$\newcommand{\N}{\mathcal{N}}\newcommand{\d}{\,\mathrm{d}}$I am trying to understand how the sum of squares of standard normal variables is a $\chi^2$ distribution. Note that I am not a student of probability theory, but am rather trying to make sense of some things in a formal manner from a background of analysis.
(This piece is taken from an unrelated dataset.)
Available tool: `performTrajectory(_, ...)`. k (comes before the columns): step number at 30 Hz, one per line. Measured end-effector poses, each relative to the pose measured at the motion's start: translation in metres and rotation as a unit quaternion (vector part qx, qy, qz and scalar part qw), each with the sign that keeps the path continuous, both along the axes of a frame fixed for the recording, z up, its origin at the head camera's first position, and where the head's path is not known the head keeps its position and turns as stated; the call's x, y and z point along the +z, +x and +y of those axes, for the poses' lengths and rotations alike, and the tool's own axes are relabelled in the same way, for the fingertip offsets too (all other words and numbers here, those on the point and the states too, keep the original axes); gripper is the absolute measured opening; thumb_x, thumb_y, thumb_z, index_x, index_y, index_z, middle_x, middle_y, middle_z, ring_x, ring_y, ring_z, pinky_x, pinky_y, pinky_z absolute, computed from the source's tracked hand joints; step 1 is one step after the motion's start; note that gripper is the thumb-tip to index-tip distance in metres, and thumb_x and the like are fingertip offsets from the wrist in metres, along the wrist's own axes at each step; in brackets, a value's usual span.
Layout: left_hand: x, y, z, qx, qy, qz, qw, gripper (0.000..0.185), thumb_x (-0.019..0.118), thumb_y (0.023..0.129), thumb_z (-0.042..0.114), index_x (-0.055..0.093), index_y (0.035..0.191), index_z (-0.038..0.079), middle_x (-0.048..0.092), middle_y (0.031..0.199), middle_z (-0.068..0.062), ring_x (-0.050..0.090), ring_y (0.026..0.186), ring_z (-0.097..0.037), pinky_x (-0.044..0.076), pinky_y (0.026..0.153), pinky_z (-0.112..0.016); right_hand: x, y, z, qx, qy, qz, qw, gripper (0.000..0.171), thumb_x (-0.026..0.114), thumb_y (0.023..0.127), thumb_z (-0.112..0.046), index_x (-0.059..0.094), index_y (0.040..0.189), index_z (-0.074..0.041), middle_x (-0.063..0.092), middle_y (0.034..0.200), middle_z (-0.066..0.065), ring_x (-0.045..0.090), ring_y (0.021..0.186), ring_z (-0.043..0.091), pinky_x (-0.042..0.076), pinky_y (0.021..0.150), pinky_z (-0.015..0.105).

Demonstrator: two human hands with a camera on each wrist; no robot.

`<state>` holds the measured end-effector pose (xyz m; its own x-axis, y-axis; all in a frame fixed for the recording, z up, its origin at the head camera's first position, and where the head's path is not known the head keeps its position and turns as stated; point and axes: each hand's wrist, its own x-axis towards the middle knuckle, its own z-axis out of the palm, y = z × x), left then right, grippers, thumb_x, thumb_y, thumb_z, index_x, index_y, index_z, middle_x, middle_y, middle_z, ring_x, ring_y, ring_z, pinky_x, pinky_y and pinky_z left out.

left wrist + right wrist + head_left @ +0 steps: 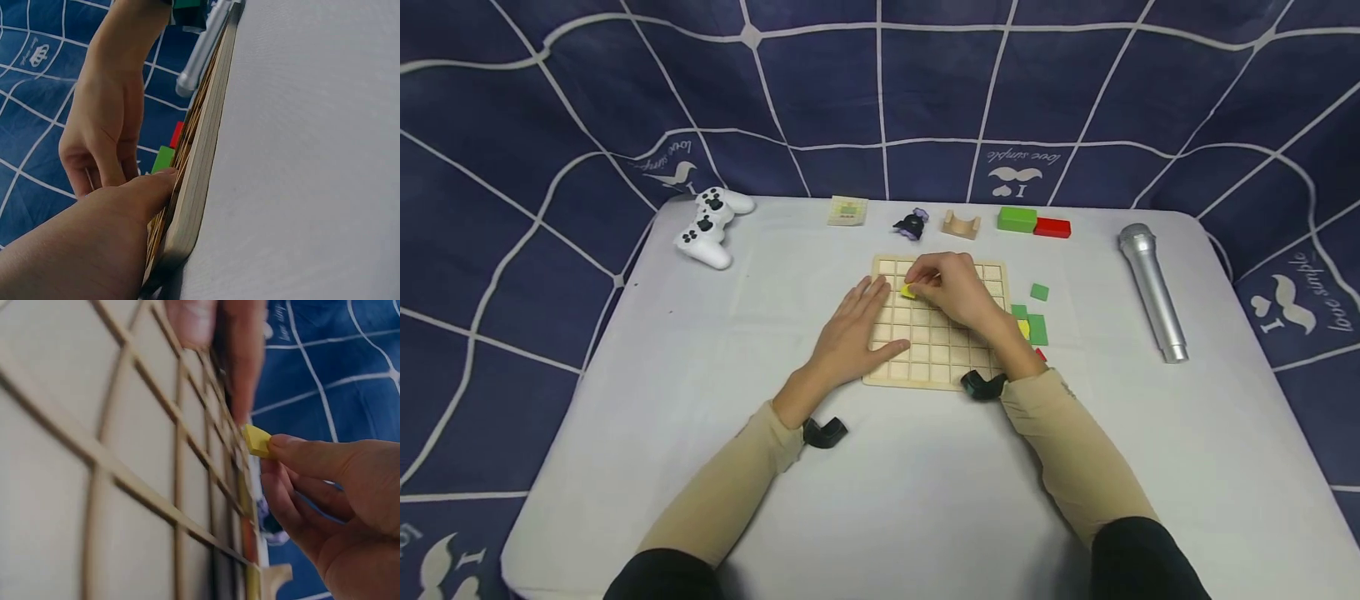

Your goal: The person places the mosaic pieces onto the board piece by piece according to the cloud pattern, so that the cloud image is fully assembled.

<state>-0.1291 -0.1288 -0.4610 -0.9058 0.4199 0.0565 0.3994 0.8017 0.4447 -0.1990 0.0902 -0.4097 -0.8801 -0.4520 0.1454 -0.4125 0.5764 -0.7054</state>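
Note:
A square wooden grid board (928, 354) lies flat on the white table. My left hand (847, 340) rests along its left side, fingers spread and straight, the thumb reaching over the lower left squares. Above the board's upper left part, my right hand (953, 287) pinches a small yellow tile (256, 441) between thumb and fingertips. In the right wrist view the tile is at the grid's edge; whether it touches the board I cannot tell. Green tiles (1037, 329), a yellow tile (1023, 328) and a red piece (1041, 355) lie right of the board, partly behind my right wrist.
Along the back edge are a printed card (847, 211), a small dark figure (912, 224), a wooden holder (961, 225), a green block (1017, 219) and a red block (1052, 227). A white game controller (713, 225) lies back left, a silver microphone (1153, 292) on the right.

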Motion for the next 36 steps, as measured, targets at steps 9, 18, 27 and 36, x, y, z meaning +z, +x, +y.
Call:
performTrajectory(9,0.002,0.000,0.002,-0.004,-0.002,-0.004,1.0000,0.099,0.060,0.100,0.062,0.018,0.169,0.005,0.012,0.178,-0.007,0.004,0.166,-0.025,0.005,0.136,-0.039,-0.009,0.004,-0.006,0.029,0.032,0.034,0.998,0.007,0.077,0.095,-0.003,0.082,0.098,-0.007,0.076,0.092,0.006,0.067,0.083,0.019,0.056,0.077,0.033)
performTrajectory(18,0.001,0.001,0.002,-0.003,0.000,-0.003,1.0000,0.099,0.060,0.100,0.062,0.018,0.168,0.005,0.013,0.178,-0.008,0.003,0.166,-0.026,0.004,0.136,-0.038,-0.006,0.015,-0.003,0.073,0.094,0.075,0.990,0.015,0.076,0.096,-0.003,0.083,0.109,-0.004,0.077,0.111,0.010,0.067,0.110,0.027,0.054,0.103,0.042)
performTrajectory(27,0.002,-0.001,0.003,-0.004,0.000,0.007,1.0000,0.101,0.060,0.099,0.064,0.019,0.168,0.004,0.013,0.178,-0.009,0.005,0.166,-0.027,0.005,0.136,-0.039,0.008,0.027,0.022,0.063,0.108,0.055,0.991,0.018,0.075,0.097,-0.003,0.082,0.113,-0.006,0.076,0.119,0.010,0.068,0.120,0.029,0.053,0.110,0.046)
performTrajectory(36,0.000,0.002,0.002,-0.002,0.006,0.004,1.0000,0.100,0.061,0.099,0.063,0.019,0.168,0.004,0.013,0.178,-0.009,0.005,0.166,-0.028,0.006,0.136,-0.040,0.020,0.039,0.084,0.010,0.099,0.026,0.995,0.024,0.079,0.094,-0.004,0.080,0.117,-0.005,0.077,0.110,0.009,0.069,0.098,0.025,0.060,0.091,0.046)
As I understand it:$$X\sim\N(0,1)\iff p(X\in I\subset\Bbb R)=\frac{1}{\sqrt{2\pi}}\int_I\exp\left(-\frac{1}{2}x^2\right)\d x$$
Allegedly, if $X_1,X_2,\cdots,X_n\sim\N(0,1)$, then:
$$\sum_{i=1}^nX_i^2\sim\chi_n^2$$
Where:
$$X\sim\chi^2_n\iff p(X\in I\subset\Bbb R^+)=\frac{1}{2^{n/2}\Gamma(n/2)}\int_Ix^{n/2-1}\exp(-x/2)\d x$$
I will try (and fail!) to show this.
The squares of these $X_i$ will lie in $\Bbb R^+$. I will proceed by induction. For $n=1$, we find that $X_1^2\in I\iff X_1\in\pm\sqrt{I}$, so I can make the substitution $x=u^2$ to retrieve the normal pdf of $X_1$. I believe it is a theorem that if two measures agree on all intervals in $\Bbb R$, they agree on all Borel sets - is this true? What's the name of this theorem if it is? I cannot recall, but I think I read this somewhere. Anyway, w.l.o.g (hopefully!) take $I=(a^2,b^2)\subset\Bbb R^+$ : $$\begin{align}p(X_1^2\in I)&=\int_{a^2}^{b^2}\mathrm{pdf}_{X_1^2}(x)\d x=\frac{1}{2}\left(\int_a^b2x\cdot\mathrm{pdf}_{X_1}(x)\d x+\int_{-b}^{-a}2x\cdot\mathrm{pdf}_{X_1}(x)\d x\right)\\&=\frac{1}{\sqrt{2\pi}}\left(\int_a^b x\exp(-\frac{1}{2}x^2)\d x+\int_{-b}^{-a}x\exp(-\frac{1}{2}x^2)\d x\right)\\&=\frac{1}{\sqrt{2\pi}}\left(\int_{a^2}^{b^2}\sqrt{u}\cdot\exp(-\frac{1}{2}u)(\frac{1}{2}u^{-1/2}\d u)-\int_{b^2}^{a^2}\sqrt{u}\cdot\exp(-\frac{1}{2}u)(\frac{1}{2}u^{-1/2}\d u)\right)\\&=\frac{1}{\sqrt{2\pi}}\int_{a^2}^{b^2}\exp(-\frac{1}{2}u)\d u\end{align}$$ But this is not consistent with the assertion that $X_1^2\sim\chi^2_1$, since the integral is missing a $u^{-1/2}$ term.
I have two questions:
- What's my mistake in the analysis of the case $n=1$?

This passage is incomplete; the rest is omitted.